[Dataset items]
##########

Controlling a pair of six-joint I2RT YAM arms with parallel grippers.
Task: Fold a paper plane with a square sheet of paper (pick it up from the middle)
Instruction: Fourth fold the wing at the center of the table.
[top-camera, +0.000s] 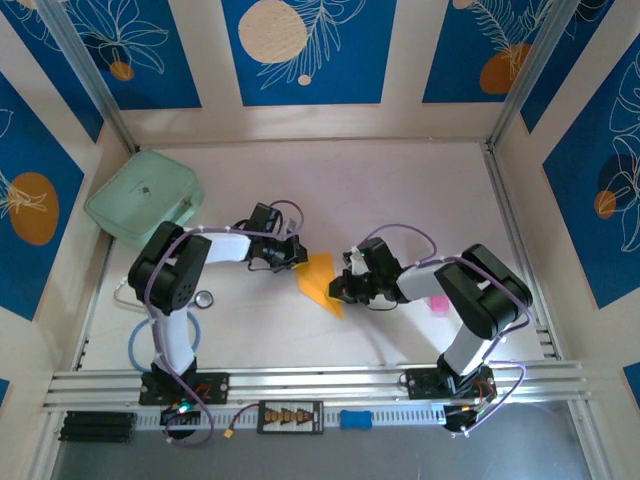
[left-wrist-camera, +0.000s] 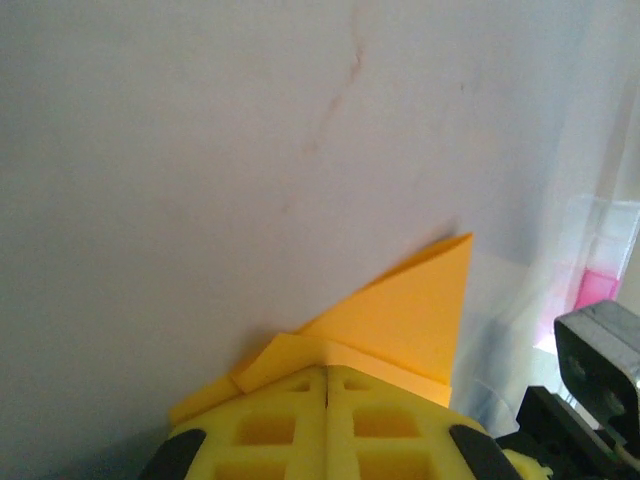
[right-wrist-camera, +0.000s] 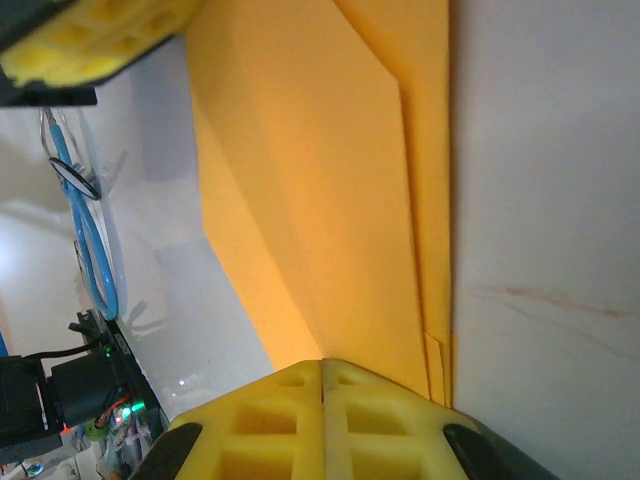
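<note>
**Both grippers clamped on the folded paper, mid-table**

We find the orange-yellow paper (top-camera: 320, 283) at the centre of the top view, folded to a pointed shape with layered creases. It sits low over the white table (top-camera: 400, 190); we cannot tell whether it rests flat. The left gripper (top-camera: 296, 262) meets its upper left edge and the right gripper (top-camera: 341, 290) its right edge. In each wrist view the yellow pads press together with the paper's edge pinched between them. The two grippers face each other closely across the sheet.

Around:
- mint-green case (top-camera: 145, 198), upper left, well apart
- small pink object (top-camera: 438, 303), beside the right arm
- round metal ring (top-camera: 205, 298) and blue cable loop (top-camera: 133, 345), near the left arm
</note>
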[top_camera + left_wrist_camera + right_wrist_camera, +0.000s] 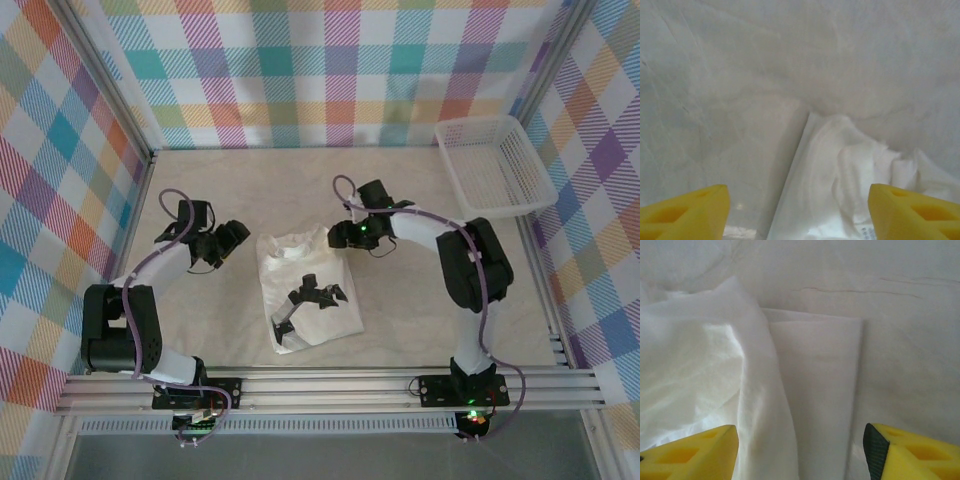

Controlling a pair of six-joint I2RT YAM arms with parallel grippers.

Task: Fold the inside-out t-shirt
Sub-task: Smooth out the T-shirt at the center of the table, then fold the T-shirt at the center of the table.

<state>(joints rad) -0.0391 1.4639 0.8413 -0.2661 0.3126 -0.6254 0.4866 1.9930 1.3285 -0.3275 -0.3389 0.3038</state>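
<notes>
T-shirt (305, 290): thin matt white cloth, creased; basket (495, 165): white plastic mesh.

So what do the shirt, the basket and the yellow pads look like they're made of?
Shirt: thin, soft cloth, matte white; it creases and drapes in loose folds.
Basket: probably rigid plastic, white, its walls an open mesh of small holes.
Pads: likely foam or soft rubber, matte yellow with moulded hollows; the look leaves that open.

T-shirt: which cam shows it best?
Top external: the whole t-shirt is visible, outline and folds. Left wrist gets one straight edge and rumpled fabric; right wrist gets bunched cloth beside a flat folded panel.
</notes>
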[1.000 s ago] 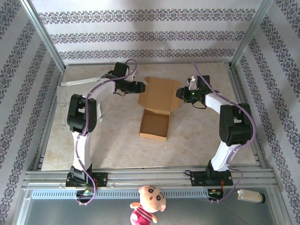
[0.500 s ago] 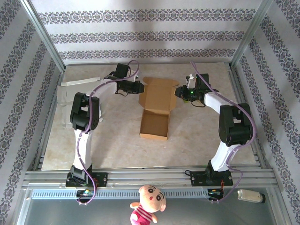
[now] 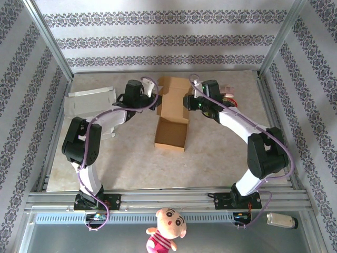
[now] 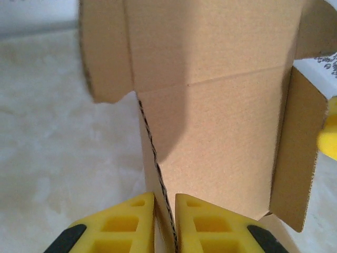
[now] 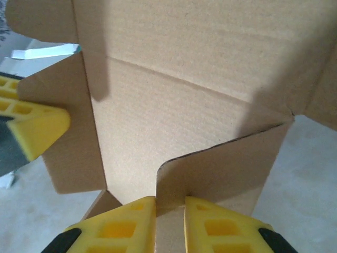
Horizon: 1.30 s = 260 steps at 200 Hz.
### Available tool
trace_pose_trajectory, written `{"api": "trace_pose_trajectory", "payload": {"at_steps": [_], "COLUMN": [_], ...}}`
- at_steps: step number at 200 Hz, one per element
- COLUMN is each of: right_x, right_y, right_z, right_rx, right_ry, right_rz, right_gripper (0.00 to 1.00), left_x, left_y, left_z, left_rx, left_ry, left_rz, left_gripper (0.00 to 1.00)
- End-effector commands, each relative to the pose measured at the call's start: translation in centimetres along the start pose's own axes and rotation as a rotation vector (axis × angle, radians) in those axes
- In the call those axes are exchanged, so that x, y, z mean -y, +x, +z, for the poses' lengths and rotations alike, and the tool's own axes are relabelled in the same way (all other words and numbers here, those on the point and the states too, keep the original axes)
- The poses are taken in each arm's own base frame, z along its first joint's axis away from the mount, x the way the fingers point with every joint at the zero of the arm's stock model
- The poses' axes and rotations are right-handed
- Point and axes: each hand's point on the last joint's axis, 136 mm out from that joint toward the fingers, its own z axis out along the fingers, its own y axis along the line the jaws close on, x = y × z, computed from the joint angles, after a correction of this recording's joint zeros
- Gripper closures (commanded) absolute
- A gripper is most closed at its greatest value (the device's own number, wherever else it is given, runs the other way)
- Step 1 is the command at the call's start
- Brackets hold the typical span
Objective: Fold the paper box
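Both arms swung in over the last sec & left fingers (image 4: 145, 217), wide before, now pinch the lid's L flap, right fingers (image 5: 143, 216) its R flap, so the paper box (image 3: 171, 126), mid-counter (image 3: 131, 158), looks ready for lid fold-over.

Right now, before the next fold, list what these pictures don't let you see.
- Left wrist view: the bottom edge cuts off the left gripper behind its tips. A yellow blur at the right edge is too cut off to name.
- Right wrist view: the paper box hides whatever lies beyond the right gripper.
- Top view: the arms cover both grips on the box.
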Motion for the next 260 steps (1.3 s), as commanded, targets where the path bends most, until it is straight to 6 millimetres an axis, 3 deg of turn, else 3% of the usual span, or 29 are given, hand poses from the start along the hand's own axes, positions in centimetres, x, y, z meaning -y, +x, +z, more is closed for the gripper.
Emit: {"api": "trace_pose_trajectory", "payload": {"at_steps": [1, 27, 54, 100, 117, 149, 169, 187, 219, 235, 260], "right_x": [-1.4, -2.1, -2.6, -4.4, -4.9, -5.0, -3.8, -3.8, -4.6, -4.3, -3.4], "right_y": [-1.1, 0.0, 0.4, -2.6, -4.7, -5.6, -6.5, -7.3, -6.1, -5.4, -5.0], "right_z": [0.3, -0.1, -2.3, -8.8, -10.6, -9.3, -8.3, -7.9, -6.6, -5.7, -4.6], "right_rx": [0.096, 0.131, 0.143, 0.286, 0.354, 0.241, 0.114, 0.089, 0.015, -0.03, -0.076], "right_ry": [0.017, 0.024, 0.034, 0.077, 0.113, 0.086, 0.043, -0.039, -0.202, -0.223, -0.19], "right_rz": [-0.133, -0.209, -0.287, -0.508, -0.594, -0.883, -0.816, -0.746, -0.63, -0.602, -0.618], "right_gripper": [0.79, 0.7, 0.54, 0.26, 0.16, 0.07, 0.06, 0.05, 0.06, 0.13, 0.33], "left_x": [3.9, 3.3, 3.3, 3.8, 4.1, 4.6, 4.8, 4.8, 4.7, 4.8, 4.9], "left_y": [-3.5, -2.6, -2.0, -1.6, -1.8, -2.1, -2.2, -2.2, -2.3, -2.4, -2.4], "left_z": [0.2, 0.1, -0.1, -0.9, -0.9, -1.0, -1.1, -1.2, -1.2, -1.1, -1.1], "left_rx": [0.19, 0.223, 0.24, 0.283, 0.294, 0.317, 0.326, 0.326, 0.329, 0.333, 0.334], "left_ry": [0.085, 0.054, 0.05, 0.053, 0.069, 0.092, 0.098, 0.099, 0.093, 0.095, 0.095], "left_rz": [0.176, 0.189, 0.233, 0.326, 0.344, 0.356, 0.361, 0.367, 0.37, 0.369, 0.375], "left_gripper": [0.85, 0.86, 0.89, 0.91, 0.91, 0.92, 0.92, 0.92, 0.92, 0.92, 0.92]}}
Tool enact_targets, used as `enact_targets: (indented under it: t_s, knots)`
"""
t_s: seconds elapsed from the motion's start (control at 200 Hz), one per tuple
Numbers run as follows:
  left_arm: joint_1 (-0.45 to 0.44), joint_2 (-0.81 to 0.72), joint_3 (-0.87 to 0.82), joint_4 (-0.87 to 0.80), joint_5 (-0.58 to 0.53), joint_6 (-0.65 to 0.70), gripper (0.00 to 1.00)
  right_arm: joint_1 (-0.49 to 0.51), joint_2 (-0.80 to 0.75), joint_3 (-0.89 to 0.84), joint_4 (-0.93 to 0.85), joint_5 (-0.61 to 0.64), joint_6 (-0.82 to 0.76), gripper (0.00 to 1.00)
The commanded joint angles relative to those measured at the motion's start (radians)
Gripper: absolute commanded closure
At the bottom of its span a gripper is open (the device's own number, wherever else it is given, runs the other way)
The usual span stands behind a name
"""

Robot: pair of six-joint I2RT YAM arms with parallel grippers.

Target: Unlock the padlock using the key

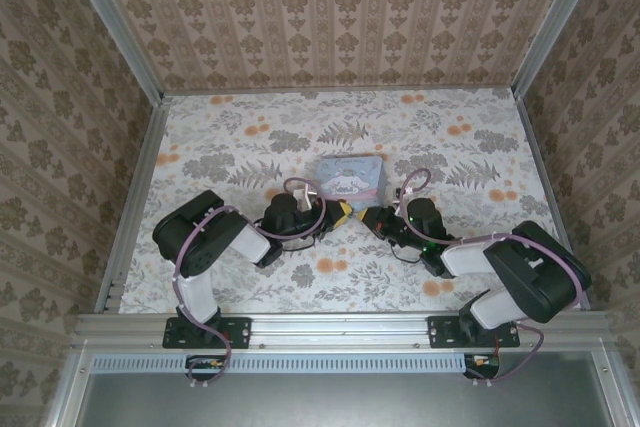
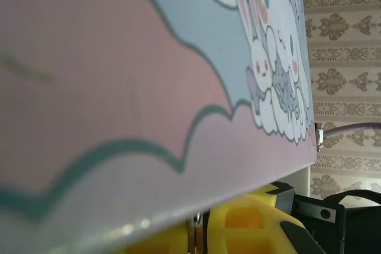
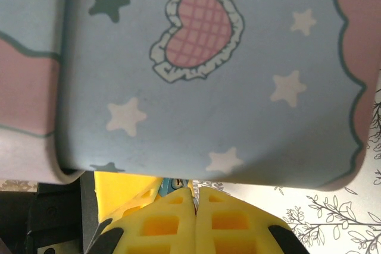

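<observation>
- both arms lean in toward each other. the left gripper [image 1: 343,211] and the right gripper [image 1: 374,217] stand tip to tip, almost touching, with the pastel tin [image 1: 350,175] just beyond their fingertips.
- the right gripper's yellow fingers [image 3: 166,224] are pressed together, with only a thin seam between them. i can't make out anything pinched in that seam.
- just past those tips and a little to their left is a scrap of dark teal that i take for the padlock [image 3: 172,185]. it sits tucked between the right gripper's tips and the other arm's yellow finger [image 3: 122,191], under the tin's edge.
- the left gripper's fingers are closed as well. a sliver of bright metal [image 2: 194,225] shows in the narrow gap between them.
- whether that sliver is the key or the padlock's shackle, and whether it is truly gripped, i cannot tell.
- my reading of progress: the fetching looks done, since the small pieces are up at the fingertips and the two hands are brought together. this looks like the lining-up stage.
- what seems left is the real work: the key seated in the keyhole, a turn, and the shackle let loose. nothing here shows the lock open, and the meeting point is too hidden to say whether the key is in.
</observation>
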Motion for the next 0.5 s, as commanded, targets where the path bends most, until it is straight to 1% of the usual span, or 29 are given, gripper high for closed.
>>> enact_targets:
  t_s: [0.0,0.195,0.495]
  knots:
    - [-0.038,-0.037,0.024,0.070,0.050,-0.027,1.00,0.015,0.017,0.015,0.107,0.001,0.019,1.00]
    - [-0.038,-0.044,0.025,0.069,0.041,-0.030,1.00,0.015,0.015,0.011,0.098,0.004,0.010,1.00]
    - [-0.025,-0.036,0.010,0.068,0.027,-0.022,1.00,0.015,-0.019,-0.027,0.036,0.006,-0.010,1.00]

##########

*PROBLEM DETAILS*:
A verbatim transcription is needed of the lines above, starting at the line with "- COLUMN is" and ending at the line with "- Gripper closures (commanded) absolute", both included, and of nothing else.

*ANSWER SECTION*:
- COLUMN is each of: right_x, right_y, right_z, right_rx, right_ry, right_rz, right_gripper (0.00 to 1.00), left_x, left_y, left_z, left_rx, left_ry, left_rz, left_gripper (0.00 to 1.00)
- End-effector commands, each relative to the pose measured at the call's start: translation in centimetres along the start pose's own axes and rotation as a rotation vector (axis × angle, radians) in those axes
- In the call those axes are exchanged, so that x, y, z mean -y, +x, +z, for the poses' lengths and rotations alike, and the tool's own axes are relabelled in the same way (all other words and numbers here, those on the point and the states too, keep the original axes)
- The poses are taken in each arm's own base frame, z along its first joint's axis away from the mount, x the way the fingers point with every joint at the zero of the arm's stock model
- The poses' axes and rotations are right-handed
- Point and axes: each hand's point on the last joint's axis, 136 mm out from that joint toward the fingers, its own z axis out along the fingers, its own y axis along the line the jaws close on, x = y × z, computed from the joint angles, after a correction of this recording's joint zeros
- Gripper closures (commanded) absolute

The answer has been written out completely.